# Problem to work on
Reproduce the records below exactly, but only between the lines holding "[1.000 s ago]" and "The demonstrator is", inclusive.

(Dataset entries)

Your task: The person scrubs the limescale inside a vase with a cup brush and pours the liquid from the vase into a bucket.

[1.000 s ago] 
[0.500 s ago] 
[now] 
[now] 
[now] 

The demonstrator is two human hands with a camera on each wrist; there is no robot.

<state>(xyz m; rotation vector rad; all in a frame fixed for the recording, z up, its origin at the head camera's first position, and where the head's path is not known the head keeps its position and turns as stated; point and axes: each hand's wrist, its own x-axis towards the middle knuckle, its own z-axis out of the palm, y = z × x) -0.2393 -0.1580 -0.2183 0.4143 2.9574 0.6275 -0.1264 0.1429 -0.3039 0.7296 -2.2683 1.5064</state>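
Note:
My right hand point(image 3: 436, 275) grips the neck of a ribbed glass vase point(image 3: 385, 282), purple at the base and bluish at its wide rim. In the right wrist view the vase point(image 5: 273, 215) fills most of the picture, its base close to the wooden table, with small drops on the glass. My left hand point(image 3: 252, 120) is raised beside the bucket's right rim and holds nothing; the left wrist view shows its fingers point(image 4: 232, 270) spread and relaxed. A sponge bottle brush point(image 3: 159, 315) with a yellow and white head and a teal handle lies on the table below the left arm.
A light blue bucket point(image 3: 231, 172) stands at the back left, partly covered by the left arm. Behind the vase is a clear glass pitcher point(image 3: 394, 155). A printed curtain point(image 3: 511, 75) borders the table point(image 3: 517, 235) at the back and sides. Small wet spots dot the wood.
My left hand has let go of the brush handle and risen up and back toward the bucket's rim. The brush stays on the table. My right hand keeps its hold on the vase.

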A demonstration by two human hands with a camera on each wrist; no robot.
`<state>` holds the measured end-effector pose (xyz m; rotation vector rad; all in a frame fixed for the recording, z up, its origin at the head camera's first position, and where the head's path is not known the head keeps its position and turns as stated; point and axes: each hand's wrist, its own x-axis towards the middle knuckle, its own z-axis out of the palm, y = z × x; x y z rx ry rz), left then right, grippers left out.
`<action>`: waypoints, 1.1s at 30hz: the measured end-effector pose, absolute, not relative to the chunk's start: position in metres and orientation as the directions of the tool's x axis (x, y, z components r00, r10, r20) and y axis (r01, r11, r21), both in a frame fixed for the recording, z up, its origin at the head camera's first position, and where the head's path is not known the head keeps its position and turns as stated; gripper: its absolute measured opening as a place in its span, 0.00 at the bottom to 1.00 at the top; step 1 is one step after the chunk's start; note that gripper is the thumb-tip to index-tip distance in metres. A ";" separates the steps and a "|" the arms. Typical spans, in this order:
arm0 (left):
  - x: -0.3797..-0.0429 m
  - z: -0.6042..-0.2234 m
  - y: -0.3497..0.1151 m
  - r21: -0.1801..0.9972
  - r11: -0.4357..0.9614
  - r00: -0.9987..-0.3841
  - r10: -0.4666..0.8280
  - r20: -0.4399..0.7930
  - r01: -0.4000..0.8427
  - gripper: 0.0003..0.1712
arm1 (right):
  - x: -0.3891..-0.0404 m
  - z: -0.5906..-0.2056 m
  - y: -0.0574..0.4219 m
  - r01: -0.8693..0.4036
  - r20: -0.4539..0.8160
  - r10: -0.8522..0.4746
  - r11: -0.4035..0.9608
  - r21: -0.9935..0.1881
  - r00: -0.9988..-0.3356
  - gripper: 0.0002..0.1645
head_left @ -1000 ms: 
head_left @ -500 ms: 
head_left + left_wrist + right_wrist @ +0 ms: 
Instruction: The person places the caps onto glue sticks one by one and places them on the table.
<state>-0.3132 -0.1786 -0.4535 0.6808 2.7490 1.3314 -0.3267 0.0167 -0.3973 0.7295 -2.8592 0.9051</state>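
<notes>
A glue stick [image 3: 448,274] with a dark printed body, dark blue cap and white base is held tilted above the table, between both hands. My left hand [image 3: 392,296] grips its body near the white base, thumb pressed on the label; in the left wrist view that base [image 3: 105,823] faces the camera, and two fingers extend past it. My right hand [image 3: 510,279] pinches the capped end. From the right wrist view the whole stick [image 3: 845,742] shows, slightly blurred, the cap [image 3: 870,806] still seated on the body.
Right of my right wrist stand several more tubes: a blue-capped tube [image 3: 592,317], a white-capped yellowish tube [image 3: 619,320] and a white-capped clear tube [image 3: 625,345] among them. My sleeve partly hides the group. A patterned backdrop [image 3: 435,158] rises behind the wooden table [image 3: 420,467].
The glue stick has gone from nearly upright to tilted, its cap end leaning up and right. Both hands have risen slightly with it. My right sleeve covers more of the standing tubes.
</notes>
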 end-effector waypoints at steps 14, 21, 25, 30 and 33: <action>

# Exercise answer
[1.000 s ago] 
[0.500 s ago] 
[now] 
[now] 
[now] 

The demonstrator is two human hands with a camera on each wrist; there is no robot.

The full output has already been given.